04/08/2020 08:39

Perdendo a Noção do Tempo

Mara Narciso

As crianças, em geral, impacientes, reclamam da demora de tudo. Quando estão desocupadas, especialmente nas férias, perguntam às mães, o que irão fazer agora. Cansam-se das brincadeiras. Estão habituadas ao ritmo acelerado da internet e dos videogames e em pouco tempo as atrações as entediam. Nas viagens, dão intervalo de poucos minutos para novamente perguntar se já estão chegando. Quando aborrecidas, perguntam às professoras, de instante em instante, quando a aula acabará. Um ano demora uma década e oA aniversário nunca chega. Seria por falta de referência? A ausência de experiência anterior, para comparar, torna o tempo insuportavelmente longo? Como os cinco sentidos são mais aguçados, com intensidade máxima, os gostos, cheiros, sons e experiências ficam impressos para sempre, com características acentuadas e mágicas. Já a percepção da medida da passagem do tempo, especialmente de espera, parece lentificada. 

O percurso de ida costuma ser mais difícil e demorado do que o caminho de volta, seja ele urbano ou rural, viagem ou passeio. Muitos experimentam uma sensação de encurtamento do tempo, quando estão voltando. A vivência da ida tem o poder de encurtar a impressão da medida do tempo no retorno? 

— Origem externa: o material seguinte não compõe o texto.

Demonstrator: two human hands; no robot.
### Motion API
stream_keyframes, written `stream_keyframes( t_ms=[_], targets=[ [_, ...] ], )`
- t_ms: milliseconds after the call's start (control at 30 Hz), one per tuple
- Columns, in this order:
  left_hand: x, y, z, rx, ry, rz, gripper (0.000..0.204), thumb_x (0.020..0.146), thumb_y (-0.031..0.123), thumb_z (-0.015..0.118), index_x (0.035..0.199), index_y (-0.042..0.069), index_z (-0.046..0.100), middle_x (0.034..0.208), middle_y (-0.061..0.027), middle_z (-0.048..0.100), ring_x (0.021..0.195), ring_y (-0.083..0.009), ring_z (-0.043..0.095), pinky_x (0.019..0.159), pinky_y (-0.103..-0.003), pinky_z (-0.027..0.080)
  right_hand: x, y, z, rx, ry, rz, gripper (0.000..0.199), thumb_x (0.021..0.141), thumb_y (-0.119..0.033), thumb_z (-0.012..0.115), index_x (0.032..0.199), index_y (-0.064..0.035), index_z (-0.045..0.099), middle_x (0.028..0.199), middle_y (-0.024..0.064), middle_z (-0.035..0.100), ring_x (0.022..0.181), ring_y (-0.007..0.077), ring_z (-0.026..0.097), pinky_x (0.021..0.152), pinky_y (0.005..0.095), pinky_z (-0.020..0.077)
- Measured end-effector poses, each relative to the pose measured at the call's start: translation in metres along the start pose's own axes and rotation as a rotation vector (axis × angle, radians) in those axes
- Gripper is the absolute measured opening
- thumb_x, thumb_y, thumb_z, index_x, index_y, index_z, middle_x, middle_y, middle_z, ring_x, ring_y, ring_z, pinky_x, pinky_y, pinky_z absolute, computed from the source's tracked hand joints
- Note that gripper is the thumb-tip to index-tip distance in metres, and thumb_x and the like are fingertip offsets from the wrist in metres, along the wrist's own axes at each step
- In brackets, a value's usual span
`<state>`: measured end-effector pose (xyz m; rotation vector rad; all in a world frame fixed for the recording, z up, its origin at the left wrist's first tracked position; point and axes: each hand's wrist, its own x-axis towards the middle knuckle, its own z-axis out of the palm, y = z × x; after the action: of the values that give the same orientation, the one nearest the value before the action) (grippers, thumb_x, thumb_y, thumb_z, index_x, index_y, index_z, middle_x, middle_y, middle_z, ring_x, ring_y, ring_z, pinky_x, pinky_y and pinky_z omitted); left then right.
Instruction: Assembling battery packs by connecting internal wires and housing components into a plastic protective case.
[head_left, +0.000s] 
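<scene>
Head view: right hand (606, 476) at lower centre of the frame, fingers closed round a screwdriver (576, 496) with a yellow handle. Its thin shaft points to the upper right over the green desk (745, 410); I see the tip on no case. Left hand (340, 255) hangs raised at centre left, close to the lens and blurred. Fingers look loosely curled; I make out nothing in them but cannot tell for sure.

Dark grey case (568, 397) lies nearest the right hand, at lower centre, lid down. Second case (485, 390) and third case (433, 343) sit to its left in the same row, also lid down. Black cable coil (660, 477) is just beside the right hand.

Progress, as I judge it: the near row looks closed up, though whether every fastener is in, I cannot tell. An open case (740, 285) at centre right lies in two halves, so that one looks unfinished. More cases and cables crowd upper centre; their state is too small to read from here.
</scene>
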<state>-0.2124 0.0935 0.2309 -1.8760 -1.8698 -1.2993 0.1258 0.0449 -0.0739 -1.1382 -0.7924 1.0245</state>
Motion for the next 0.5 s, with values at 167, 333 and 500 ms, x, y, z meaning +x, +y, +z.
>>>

A literatura está cheia de referências de que a vida rural passa devagar (quase sonolenta) do que a existência na cidade. A medida do tempo seria igual, mas a impressão, devido ao silêncio, falta de horário rígido, dão à experiência na roça, uma percepção mais suave. Quem trabalha no campo sabe que tem de executar as tarefas com rapidez para finalizar, enquanto o sol brilha. Vão para o trabalho antes de o sol nascer, e voltam quando o sol esfria. O serviço ao ar livre é pesado e em posições incômodas. Só de olhar, o citadino já sente dor nas costas. Teria o lavrador essa mesma sensação de tempo lento? 

Quanto ao coronavírus, o grupo de risco, pessoas com mais de 60 anos, como também quem pode cumprir o isolamento social, estão em casa desde meados de março. O confinamento autocolocado por imposição/ convicção, encosta nos 120 dias e não tem prazo para acabar. A flexibilização de volta ao trabalho dos diversos setores dos municípios, vem sendo feita em cada um deles a sua maneira, chegando a ser questionada por muitos, considerando-se que o pico da doença não aconteceu. Há muitos dias morrem mais de 1200 brasileiros de covid-19 nas 24 horas. É tempo de abrir, ou de fechar? Mortos não trabalham e nem consomem. A economia mundial desmoronou. O que fazer? 

Enquanto isso, os isolados sociais cuidam de si e da casa, recebem a feira na porta (valorosos produtores e entregadores, que não podem ser esquecidos), se entediam, vivem momentos melancólicos e desesperançados, e outros de ânimo e coragem. Uma observação recorrente é a sensação de que os dias, muito iguais, ao contrário do que se esperava, passam aceleradamente, e mal se acorda, já é hora de dormir. A semana voa de tal forma, que parece que o sistema de rotação da Terra se alterou com a existência do SARS-COV-2, e está mais acelerado; coisa que não se percebia desde 2011, quando um terremoto de 8,9 graus Richter, com tsunami de dez metros no Japão, alterou o eixo de rotação do planeta e alguns tiveram a impressão de tempo passando rápido.